DIRECTIONS FOR THIS TASK: Output each entry exactly as written.

EXTRACTED MATERIAL:
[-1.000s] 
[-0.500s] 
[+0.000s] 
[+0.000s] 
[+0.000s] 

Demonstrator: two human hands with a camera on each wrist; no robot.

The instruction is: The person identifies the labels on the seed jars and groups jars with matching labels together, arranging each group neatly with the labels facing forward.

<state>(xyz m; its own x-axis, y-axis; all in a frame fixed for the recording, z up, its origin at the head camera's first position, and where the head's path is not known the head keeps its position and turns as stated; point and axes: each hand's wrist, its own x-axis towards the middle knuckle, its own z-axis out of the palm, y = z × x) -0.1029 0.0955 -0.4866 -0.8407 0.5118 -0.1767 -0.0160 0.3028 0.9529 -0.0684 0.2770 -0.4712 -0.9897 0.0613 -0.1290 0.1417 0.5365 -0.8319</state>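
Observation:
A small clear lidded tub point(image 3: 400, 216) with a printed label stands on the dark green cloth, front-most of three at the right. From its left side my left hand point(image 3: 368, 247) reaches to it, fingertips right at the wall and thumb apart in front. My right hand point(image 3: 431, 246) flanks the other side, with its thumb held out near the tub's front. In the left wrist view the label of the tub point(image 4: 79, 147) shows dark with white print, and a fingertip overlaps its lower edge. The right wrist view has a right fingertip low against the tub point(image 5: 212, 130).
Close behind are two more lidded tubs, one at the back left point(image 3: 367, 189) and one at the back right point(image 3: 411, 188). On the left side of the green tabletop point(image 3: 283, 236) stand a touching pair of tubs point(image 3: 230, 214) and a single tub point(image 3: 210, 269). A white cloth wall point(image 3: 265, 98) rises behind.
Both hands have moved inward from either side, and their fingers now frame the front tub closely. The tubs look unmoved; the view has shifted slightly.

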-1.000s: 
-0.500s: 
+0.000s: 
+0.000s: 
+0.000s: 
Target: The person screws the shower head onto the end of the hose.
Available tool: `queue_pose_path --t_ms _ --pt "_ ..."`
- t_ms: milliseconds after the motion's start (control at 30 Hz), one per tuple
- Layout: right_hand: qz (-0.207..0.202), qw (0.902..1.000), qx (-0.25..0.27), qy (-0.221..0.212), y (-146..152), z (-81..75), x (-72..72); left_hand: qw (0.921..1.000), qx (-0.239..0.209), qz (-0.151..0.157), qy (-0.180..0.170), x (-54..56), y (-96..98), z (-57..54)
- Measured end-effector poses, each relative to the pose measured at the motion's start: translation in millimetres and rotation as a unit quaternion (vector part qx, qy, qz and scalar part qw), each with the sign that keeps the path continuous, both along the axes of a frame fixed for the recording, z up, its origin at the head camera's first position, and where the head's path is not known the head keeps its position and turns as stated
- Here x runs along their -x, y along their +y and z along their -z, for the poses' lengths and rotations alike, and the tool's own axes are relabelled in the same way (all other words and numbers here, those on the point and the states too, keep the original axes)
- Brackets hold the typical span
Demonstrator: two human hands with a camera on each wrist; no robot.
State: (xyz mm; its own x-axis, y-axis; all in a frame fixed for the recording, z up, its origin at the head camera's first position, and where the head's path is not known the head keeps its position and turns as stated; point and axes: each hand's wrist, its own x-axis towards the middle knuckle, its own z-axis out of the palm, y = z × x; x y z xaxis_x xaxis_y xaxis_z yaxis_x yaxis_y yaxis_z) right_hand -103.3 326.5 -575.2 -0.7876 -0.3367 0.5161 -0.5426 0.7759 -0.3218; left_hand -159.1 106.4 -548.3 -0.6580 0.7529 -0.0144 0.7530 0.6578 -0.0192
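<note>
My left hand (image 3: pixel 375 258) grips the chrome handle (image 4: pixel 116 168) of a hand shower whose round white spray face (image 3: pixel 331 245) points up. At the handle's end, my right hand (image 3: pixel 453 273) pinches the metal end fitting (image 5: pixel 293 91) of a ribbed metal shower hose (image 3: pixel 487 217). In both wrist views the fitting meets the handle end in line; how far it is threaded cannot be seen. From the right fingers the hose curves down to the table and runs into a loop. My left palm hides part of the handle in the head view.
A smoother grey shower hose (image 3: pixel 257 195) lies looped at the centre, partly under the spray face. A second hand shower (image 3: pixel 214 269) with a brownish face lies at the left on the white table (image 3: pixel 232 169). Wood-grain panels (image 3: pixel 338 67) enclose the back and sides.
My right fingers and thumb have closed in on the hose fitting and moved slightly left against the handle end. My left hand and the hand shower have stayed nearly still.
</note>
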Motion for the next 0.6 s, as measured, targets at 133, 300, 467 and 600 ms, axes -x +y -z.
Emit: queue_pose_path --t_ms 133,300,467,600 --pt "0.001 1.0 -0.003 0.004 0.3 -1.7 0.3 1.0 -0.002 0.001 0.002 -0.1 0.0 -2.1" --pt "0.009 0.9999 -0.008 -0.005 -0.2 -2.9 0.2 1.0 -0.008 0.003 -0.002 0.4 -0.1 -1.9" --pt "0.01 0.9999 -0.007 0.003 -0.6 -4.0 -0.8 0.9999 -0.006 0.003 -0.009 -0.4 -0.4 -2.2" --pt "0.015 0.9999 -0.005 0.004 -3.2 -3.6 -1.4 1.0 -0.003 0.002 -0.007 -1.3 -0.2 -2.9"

TASK RESULT:
[-1.000s] 
[-0.500s] 
[+0.000s] 
[+0.000s] 
[+0.000s] 

Demonstrator: two human hands with a camera on each wrist; no robot.

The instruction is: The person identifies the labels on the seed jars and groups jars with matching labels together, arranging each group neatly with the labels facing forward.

<state>(xyz m; its own x-axis, y-axis; all in a frame fixed for the recording, z up, its origin at the head camera's first position, and where the head's path is not known the head keeps its position and turns as stated; point and axes: each hand's wrist, its own x-axis towards the middle knuckle, its own z-axis out of the palm, y = z × x) -0.1029 0.0955 -0.4866 -0.8407 0.5118 -0.1767 -0.0160 0.3028 0.9529 -0.0684 0.2770 -0.4712 -0.9897 0.0613 -0.1290 0.1417 0.5365 -0.8319</state>
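Observation:
A small clear lidded tub point(image 3: 400, 216) with a printed label stands on the dark green cloth, front-most of three at the right. From its left side my left hand point(image 3: 368, 247) reaches to it, fingertips right at the wall and thumb apart in front. My right hand point(image 3: 431, 246) flanks the other side, with its thumb held out near the tub's front. In the left wrist view the label of the tub point(image 4: 79, 147) shows dark with white print, and a fingertip overlaps its lower edge. The right wrist view has a right fingertip low against the tub point(image 5: 212, 130).
Close behind are two more lidded tubs, one at the back left point(image 3: 367, 189) and one at the back right point(image 3: 411, 188). On the left side of the green tabletop point(image 3: 283, 236) stand a touching pair of tubs point(image 3: 230, 214) and a single tub point(image 3: 210, 269). A white cloth wall point(image 3: 265, 98) rises behind.
Both hands have moved inward from either side, and their fingers now frame the front tub closely. The tubs look unmoved; the view has shifted slightly.
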
-1.000s: 
-0.500s: 
+0.000s: 
+0.000s: 
+0.000s: 
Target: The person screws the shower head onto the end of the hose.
Available tool: `queue_pose_path --t_ms _ --pt "_ ..."`
- t_ms: milliseconds after the motion's start (control at 30 Hz), one per tuple
- Layout: right_hand: qz (-0.207..0.202), qw (0.902..1.000), qx (-0.25..0.27), qy (-0.221..0.212), y (-146..152), z (-81..75), x (-72..72); left_hand: qw (0.921..1.000), qx (-0.239..0.209), qz (-0.151..0.157), qy (-0.180..0.170), x (-54..56), y (-96..98), z (-57..54)
- Measured end-effector poses, each relative to the pose measured at the motion's start: translation in millimetres and rotation as a unit quaternion (vector part qx, qy, qz and scalar part qw), each with the sign that keeps the path continuous, both along the axes of a frame fixed for the recording, z up, its origin at the head camera's first position, and where the head's path is not known the head keeps its position and turns as stated
- Here x runs along their -x, y along their +y and z along their -z, for the poses' lengths and rotations alike, and the tool's own axes are relabelled in the same way (all other words and numbers here, those on the point and the states too, keep the original axes)
- Brackets hold the typical span
Demonstrator: two human hands with a camera on each wrist; no robot.
State: (xyz mm; its own x-axis, y-axis; all in a frame fixed for the recording, z up, its origin at the head camera's first position, and where the head's path is not known the head keeps its position and turns as stated; point and axes: each hand's wrist, its own x-axis towards the middle knuckle, its own z-axis out of the palm, y = z × x; x y z xaxis_x xaxis_y xaxis_z yaxis_x yaxis_y yaxis_z) right_hand -103.3 326.5 -575.2 -0.7876 -0.3367 0.5161 -0.5426 0.7759 -0.3218; left_hand -159.1 106.4 -548.3 -0.6580 0.7529 -0.0144 0.7530 0.6578 -0.0192
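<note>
My left hand (image 3: pixel 375 258) grips the chrome handle (image 4: pixel 116 168) of a hand shower whose round white spray face (image 3: pixel 331 245) points up. At the handle's end, my right hand (image 3: pixel 453 273) pinches the metal end fitting (image 5: pixel 293 91) of a ribbed metal shower hose (image 3: pixel 487 217). In both wrist views the fitting meets the handle end in line; how far it is threaded cannot be seen. From the right fingers the hose curves down to the table and runs into a loop. My left palm hides part of the handle in the head view.
A smoother grey shower hose (image 3: pixel 257 195) lies looped at the centre, partly under the spray face. A second hand shower (image 3: pixel 214 269) with a brownish face lies at the left on the white table (image 3: pixel 232 169). Wood-grain panels (image 3: pixel 338 67) enclose the back and sides.
My right fingers and thumb have closed in on the hose fitting and moved slightly left against the handle end. My left hand and the hand shower have stayed nearly still.
</note>
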Motion for the next 0.6 s, as measured, targets at 133, 300, 467 and 600 ms, axes -x +y -z.
Emit: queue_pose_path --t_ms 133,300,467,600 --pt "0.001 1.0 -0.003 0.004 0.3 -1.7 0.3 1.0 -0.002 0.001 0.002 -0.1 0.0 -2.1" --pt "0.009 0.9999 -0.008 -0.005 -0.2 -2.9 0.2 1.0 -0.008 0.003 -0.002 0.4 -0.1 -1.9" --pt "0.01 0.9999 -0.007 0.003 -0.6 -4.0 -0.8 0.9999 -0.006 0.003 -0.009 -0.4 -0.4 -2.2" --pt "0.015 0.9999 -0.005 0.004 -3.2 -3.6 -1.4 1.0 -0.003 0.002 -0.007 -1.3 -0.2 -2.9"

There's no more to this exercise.